![Temperament](https://raisereadykids.com/wp-content/uploads/smiling-young-girl-in-park-725x544-300x225.jpg)
My daughter taught me something about temperament in the first minute of her life.
She was born on Thanksgiving Day, with meconium stuck in her throat. Meconium is a goopy material that can prevent children from breathing. It obviously needs to be removed quickly.
The doctors pushed an alarm button in the delivery room to call in a specialist to help suction it out. But before the specialist arrived, my daughter spat the meconium out all on her own. She really let it fly! Her first breath was a cry of defiance.
The specialist arrived a moment later, surprised and impressed. “That doesn’t usually happen,” she said. “You’ve got a live one here!”
Seventeen years later, I regularly utter those words under my breath. “We’ve got a live one here.” Just as in the first minute of her life, my daughter is energetic, intense, and persistent as a teenager. While these traits made her challenging as a baby, they serve her well at age 17 as she tackles new challenges and seeks out new experiences.
Temperament is innate
Temperament is a person’s innate emotional and social style. As every parent knows, babies are born with unique temperaments. Some are calm and rarely cry; others are fussy and demand constant attention. Some have a sunny disposition and are quick to warm up to new people. Others are slow to respond to positive stimulation and are naturally fearful of strangers.
One way to think of temperament is that it is the way your core emotional system is naturally biased. I have a natural tendency toward shyness, and as I child I was moderately fearful of meeting new people. I have mostly overcome that fear, but the underlying inhibition — part of my temperament — is still there and always will be.
My child is “this way” and I’m “that way”
Temperament traits are neither good nor bad. As Mary Gordon, author of Roots of Empathy, writes, the child who is hard to distract “can be tough for parents to manage, but when he grows up he’ll be the one who can get things done despite a noisy classroom or a chaotic work environment.” The child who is slow to adapt to changes in her environment “can develop into a strong-willed person who has the courage of her convictions and is not easily swayed by the persuasions of others.”1
Understanding your child’s temperament helps you recognize and accept your child the way they are. It also helps you help your child manage challenges that can arise because of her temperament. For example, my energetic and persistent daughter sometimes benefits from a little help recognizing that she can’t do everything she wants to do; she has to make choices.
In addition, the more aware you are of temperamental differences between yourself and your child, the better you will be at relating to and communicating with them. You can head off conflict that might otherwise arise when you can recognize and say to yourself, “My child is this way and I’m that way.”
Do This One Thing
A simple way to think about your child’s temperament is to consider how they react to unfamiliar or challenging situations. Is your child inhibited, meaning they are reserved and vigilant in unfamiliar situations? Or are they easygoing and social when meeting new people and encountering new environments?
Consider how you and your child are the same or different in this regard.
Extra Credit
You can think about temperament in more dimensions. For example, consider these five:2
- Activity level. Is your child more energetic or more mellow? Highly active children are always on the move. Less active children prefer reading a book to running around.
- Intensity. How strongly does your child respond to situations, regardless of whether the response is positive or negative? For an intense child, the joys are especially high and the disappointments hit really hard.
- First reaction. How does your child respond to new people and situations?

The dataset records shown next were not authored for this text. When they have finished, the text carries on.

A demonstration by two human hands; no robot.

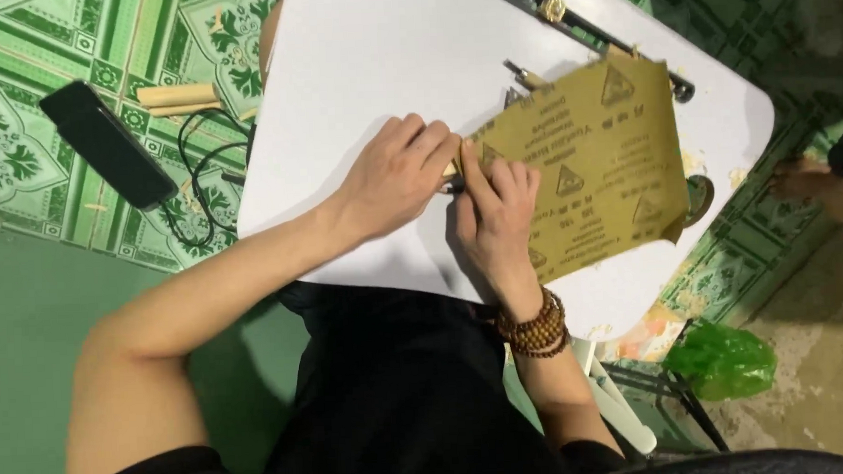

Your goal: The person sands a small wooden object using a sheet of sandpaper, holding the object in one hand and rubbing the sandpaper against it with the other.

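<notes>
Both hands meet at the sandpaper sheet's [582, 161] near-left corner, left hand [399, 177] curled around a small, mostly hidden piece, right hand [495, 216] pressing the paper flat, sheet stretching rightward.

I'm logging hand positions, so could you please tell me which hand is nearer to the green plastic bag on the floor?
Right. The right hand rests on the sandpaper sheet, on the side toward the green plastic bag. The left hand lies on the white table, farther away.

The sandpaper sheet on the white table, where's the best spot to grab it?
Probably the far right edge of the sandpaper sheet, coming from the right. That side lies free and curls slightly near its lower corner, while the left hand and right hand cover its near corner on the white table.
</notes>
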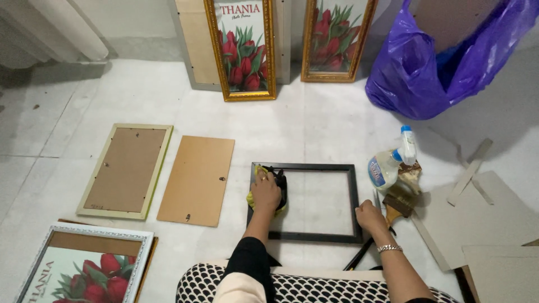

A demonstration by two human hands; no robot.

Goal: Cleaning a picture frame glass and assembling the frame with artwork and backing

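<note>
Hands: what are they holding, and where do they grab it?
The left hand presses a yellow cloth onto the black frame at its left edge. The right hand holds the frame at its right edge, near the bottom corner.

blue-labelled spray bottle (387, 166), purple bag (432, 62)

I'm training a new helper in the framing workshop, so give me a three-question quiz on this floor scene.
1. True or false: the left hand presses a yellow cloth onto the black picture frame.
2. Which lies nearest the right hand?
A. purple plastic bag
B. paintbrush
C. loose brown backing board
3. Fill in: just beyond the paintbrush, a ____ bottle lies on the floor.

Key
1. true
2. B
3. spray
</note>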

Do they play with unfamiliar children in the pediatrician’s waiting room, or do they hide behind your leg? How willing are they to try new foods?

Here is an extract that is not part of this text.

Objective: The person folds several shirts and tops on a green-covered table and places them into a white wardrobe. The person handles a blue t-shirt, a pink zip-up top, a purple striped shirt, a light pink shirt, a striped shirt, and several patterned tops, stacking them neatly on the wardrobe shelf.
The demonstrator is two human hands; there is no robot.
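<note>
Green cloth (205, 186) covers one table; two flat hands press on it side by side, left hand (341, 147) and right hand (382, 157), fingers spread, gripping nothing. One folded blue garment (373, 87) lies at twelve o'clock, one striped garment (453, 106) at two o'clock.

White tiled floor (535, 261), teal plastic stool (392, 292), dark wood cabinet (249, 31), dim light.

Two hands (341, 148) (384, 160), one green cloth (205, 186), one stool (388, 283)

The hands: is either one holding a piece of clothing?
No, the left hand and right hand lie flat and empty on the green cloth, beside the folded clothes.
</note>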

- Frustration reaction/persistence. How does your child react to situations that challenge them? Learning to walk, did they stick with it even when confronting wobbly legs and slippery floors? Or did your child prefer to continue crawling until their legs got stronger?

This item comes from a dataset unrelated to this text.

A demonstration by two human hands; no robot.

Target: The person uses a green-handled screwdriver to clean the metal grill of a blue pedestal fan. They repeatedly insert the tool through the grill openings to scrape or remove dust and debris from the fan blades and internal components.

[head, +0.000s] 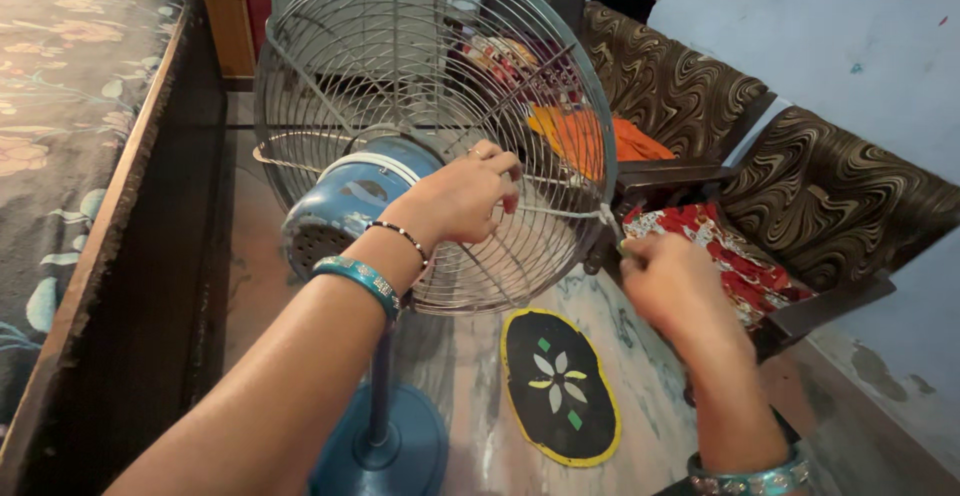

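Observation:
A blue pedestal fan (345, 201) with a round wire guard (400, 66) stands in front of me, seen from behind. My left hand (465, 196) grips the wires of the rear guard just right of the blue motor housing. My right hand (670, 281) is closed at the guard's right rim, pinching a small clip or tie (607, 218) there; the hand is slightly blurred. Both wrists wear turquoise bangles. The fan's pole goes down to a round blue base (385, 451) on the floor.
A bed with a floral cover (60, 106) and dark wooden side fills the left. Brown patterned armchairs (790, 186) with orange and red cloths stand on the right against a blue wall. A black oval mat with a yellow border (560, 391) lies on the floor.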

- Distractibility. How easily is your child distracted from what they are currently doing? When he was a baby, could you redirect them with a toy when they started crawling toward the electrical outlet? Or were they determined, no matter what, to pull that plug out of the wall?
Consider how you are temperamentally similar or different from your child on these five dimensions. Thinking about temperament will help you better understand and communicate with your child.